Pull out every line below holding the word "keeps".

──────

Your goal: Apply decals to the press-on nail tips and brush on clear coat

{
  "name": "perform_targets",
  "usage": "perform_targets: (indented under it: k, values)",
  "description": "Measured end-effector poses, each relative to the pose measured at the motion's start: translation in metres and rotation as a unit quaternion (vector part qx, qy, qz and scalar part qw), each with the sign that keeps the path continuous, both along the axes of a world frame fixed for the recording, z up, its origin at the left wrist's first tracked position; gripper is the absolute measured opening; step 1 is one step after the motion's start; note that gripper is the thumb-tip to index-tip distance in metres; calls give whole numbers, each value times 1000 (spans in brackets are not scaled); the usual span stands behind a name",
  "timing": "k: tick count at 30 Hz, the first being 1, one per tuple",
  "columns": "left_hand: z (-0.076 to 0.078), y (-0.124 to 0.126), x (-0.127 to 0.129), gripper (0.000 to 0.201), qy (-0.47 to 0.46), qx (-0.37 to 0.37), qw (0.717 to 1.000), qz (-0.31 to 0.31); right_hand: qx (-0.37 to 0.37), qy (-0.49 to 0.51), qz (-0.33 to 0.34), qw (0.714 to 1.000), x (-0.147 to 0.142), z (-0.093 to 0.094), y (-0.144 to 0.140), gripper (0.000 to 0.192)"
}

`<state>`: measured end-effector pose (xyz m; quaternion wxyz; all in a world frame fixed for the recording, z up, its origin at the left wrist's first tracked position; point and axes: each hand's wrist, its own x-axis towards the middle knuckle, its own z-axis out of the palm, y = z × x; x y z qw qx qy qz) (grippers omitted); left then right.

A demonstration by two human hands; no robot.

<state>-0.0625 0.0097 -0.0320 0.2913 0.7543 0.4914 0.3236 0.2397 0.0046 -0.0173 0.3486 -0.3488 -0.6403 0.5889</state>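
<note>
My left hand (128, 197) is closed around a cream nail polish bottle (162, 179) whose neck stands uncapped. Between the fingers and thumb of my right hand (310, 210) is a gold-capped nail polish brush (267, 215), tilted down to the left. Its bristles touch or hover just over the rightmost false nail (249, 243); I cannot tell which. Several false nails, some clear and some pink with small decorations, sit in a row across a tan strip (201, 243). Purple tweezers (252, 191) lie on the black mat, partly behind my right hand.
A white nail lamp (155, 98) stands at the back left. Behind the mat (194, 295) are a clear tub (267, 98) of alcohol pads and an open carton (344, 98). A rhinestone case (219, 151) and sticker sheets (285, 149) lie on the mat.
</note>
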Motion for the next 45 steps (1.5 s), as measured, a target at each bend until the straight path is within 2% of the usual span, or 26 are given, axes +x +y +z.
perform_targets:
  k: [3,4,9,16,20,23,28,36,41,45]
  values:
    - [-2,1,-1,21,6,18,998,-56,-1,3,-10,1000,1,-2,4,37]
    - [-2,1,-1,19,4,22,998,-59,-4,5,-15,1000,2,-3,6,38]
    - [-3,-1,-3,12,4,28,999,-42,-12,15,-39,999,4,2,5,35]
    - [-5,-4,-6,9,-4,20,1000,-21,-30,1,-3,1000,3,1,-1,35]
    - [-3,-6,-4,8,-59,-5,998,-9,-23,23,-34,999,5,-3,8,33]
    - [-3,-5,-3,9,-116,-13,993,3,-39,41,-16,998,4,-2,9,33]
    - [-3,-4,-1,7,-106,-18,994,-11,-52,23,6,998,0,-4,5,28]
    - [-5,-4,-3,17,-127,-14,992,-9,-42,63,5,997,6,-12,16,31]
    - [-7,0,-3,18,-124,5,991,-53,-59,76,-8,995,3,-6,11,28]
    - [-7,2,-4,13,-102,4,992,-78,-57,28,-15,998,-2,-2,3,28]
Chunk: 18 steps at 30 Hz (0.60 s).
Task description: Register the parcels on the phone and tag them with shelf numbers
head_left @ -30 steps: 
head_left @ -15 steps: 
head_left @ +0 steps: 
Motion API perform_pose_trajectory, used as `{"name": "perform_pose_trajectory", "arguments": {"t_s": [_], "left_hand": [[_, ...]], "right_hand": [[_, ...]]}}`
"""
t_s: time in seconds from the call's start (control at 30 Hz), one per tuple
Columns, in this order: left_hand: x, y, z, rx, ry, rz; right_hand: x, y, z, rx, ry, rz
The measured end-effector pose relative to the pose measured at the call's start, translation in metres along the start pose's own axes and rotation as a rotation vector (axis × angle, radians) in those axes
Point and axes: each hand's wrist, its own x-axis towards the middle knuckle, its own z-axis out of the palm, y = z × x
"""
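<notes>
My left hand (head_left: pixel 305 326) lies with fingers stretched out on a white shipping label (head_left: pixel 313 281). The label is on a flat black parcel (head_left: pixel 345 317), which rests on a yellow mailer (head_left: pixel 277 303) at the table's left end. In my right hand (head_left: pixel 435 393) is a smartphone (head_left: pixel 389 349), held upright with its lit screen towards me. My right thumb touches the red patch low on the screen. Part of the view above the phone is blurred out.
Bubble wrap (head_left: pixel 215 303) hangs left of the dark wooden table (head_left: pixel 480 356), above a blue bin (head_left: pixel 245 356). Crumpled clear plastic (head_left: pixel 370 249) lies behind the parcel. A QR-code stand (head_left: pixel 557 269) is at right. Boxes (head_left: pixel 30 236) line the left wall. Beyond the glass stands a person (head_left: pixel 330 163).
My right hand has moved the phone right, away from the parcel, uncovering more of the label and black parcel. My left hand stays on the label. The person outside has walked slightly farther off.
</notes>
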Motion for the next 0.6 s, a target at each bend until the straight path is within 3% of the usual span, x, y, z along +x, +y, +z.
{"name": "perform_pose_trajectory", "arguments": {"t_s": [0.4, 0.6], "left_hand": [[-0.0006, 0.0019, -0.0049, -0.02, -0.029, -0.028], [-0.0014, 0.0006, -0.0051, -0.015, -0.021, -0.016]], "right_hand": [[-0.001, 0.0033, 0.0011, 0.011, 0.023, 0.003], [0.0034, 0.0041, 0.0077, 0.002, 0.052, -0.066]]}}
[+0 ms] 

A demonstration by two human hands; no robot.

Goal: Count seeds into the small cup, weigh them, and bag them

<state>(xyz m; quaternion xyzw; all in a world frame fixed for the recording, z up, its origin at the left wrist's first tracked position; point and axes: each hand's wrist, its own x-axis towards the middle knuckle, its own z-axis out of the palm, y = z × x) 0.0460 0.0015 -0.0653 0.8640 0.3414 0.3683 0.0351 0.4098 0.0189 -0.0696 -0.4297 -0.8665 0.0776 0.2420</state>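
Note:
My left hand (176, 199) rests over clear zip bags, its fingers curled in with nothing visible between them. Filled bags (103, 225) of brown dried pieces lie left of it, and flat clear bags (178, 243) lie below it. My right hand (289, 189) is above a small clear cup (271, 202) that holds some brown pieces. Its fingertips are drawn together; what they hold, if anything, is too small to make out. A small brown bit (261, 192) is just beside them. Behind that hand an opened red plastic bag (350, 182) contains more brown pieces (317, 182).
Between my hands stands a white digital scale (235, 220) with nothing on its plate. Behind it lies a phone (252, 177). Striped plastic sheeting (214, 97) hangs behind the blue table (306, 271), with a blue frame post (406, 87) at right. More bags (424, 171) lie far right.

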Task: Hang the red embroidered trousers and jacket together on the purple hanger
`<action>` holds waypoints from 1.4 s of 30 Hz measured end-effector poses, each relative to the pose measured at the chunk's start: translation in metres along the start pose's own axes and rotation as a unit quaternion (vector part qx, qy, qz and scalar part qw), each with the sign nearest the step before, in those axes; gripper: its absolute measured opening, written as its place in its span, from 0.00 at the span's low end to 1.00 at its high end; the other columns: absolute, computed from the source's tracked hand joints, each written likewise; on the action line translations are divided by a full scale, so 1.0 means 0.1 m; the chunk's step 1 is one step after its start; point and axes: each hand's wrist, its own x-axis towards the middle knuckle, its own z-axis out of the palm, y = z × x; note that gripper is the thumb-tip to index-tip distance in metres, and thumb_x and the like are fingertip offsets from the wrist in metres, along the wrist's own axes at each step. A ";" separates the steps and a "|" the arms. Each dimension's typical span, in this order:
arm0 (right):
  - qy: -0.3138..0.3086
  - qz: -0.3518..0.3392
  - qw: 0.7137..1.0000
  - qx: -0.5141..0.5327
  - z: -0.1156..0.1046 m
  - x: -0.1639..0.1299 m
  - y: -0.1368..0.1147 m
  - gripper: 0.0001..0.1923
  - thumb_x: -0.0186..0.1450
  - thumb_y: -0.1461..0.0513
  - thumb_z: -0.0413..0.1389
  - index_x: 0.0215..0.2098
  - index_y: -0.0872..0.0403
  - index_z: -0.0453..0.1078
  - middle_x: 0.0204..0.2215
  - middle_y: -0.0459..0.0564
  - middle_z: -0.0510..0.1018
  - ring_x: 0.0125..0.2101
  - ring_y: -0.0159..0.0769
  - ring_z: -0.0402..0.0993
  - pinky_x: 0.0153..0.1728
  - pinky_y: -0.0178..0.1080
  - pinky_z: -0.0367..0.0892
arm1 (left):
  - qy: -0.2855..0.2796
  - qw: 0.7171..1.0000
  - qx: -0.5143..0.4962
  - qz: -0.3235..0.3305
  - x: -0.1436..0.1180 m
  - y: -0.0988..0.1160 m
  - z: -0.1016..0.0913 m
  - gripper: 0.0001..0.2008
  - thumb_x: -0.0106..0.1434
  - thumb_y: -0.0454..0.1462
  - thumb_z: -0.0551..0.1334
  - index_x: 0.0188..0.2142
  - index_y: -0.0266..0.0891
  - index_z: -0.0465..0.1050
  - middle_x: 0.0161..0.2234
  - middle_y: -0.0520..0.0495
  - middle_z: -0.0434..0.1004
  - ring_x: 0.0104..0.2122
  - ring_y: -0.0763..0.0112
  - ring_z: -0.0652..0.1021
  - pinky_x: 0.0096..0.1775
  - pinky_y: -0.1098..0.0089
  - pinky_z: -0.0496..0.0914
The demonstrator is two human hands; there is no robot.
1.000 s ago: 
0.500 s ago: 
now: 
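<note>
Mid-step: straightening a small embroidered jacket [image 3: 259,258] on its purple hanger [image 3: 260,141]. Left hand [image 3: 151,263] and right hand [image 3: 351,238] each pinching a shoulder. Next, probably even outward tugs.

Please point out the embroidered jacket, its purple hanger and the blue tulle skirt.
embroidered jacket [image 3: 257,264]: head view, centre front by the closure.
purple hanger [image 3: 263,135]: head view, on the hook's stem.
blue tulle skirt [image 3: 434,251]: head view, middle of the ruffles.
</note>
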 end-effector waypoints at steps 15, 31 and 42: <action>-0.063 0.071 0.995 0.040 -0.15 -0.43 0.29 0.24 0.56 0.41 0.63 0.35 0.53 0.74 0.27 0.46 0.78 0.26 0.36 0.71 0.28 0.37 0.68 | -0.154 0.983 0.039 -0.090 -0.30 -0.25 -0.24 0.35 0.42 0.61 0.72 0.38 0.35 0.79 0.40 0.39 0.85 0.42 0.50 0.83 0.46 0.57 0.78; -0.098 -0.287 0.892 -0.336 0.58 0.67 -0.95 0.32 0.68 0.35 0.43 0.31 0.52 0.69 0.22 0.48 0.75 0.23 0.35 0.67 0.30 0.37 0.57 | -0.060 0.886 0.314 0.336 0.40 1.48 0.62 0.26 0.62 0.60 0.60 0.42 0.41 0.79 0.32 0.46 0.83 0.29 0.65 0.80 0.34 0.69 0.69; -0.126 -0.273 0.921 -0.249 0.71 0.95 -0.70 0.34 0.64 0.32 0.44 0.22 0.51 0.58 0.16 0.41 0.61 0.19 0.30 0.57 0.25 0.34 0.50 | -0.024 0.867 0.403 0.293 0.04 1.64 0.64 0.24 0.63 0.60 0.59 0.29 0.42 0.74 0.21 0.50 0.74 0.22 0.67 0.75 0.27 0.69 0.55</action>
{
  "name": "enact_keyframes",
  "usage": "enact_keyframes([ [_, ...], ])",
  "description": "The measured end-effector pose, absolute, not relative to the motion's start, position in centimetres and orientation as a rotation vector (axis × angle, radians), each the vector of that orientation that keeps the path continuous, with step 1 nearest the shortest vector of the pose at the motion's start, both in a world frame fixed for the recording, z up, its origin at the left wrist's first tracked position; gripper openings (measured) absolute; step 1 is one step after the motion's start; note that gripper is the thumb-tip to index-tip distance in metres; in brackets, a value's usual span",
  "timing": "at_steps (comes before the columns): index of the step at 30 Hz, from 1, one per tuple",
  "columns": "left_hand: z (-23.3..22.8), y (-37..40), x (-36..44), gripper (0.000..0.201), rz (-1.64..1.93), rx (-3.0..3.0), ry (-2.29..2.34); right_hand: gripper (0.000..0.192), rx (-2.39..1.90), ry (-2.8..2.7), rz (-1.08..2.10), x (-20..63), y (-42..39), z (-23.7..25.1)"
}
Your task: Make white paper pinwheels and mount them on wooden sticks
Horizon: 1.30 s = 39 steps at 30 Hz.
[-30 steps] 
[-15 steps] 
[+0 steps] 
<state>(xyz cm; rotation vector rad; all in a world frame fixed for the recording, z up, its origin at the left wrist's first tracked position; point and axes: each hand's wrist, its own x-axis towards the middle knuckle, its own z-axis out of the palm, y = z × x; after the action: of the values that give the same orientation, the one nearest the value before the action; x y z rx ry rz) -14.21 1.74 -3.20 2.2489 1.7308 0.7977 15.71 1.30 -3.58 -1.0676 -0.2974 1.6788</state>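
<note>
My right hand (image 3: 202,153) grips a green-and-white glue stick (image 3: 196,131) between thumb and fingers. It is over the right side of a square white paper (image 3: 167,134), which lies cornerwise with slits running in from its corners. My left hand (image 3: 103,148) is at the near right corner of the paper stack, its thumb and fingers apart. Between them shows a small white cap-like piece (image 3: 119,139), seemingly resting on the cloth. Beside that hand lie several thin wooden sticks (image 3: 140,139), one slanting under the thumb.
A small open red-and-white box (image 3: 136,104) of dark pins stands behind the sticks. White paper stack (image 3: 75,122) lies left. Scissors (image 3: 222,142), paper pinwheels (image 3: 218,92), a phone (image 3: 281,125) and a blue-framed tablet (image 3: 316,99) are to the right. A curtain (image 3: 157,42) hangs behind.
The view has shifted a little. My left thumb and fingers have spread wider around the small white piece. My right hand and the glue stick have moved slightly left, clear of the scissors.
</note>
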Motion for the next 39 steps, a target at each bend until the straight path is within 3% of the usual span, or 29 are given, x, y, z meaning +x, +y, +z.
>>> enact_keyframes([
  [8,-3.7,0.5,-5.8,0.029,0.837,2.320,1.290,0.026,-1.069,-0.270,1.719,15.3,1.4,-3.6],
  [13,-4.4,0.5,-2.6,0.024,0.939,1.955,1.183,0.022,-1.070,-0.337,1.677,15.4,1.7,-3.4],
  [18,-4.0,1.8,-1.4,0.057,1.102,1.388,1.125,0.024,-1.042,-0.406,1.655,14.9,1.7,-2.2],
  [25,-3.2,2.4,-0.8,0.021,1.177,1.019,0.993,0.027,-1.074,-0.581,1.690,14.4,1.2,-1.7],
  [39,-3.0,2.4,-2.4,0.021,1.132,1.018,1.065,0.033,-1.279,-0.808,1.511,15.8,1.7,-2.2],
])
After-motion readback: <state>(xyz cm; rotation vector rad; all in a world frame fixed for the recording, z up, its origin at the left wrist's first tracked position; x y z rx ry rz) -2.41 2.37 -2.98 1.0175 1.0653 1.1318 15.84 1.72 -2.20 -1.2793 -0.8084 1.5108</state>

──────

■ Exercise answer
  "description": "Measured end-effector poses, each relative to the pose measured at the motion's start: translation in metres and rotation as a unit quaternion (vector part qx, qy, qz and scalar part qw), each with the sign that keeps the path continuous, both along the axes of a world frame fixed for the recording, z up, its origin at the left wrist's first tracked position; gripper is the absolute measured opening; step 1 is one step after the motion's start; note that gripper is the thumb-tip to index-tip distance in metres; calls give whole numbers, each value times 1000 (spans in brackets are not scaled); the usual span stands behind a name",
  "description": "The measured end-effector pose, absolute, not relative to the motion's start, position in centimetres and orientation as a rotation vector (axis × angle, radians), each the vector of that orientation that keeps the path continuous, with step 1 nearest the shortest vector of the pose at the motion's start, both in a world frame fixed for the recording, z up, its origin at the left wrist's first tracked position; gripper openings (measured) absolute; step 1 is one step after the motion's start; note that gripper is the thumb-tip to index-tip distance in metres; in brackets, a value's usual span",

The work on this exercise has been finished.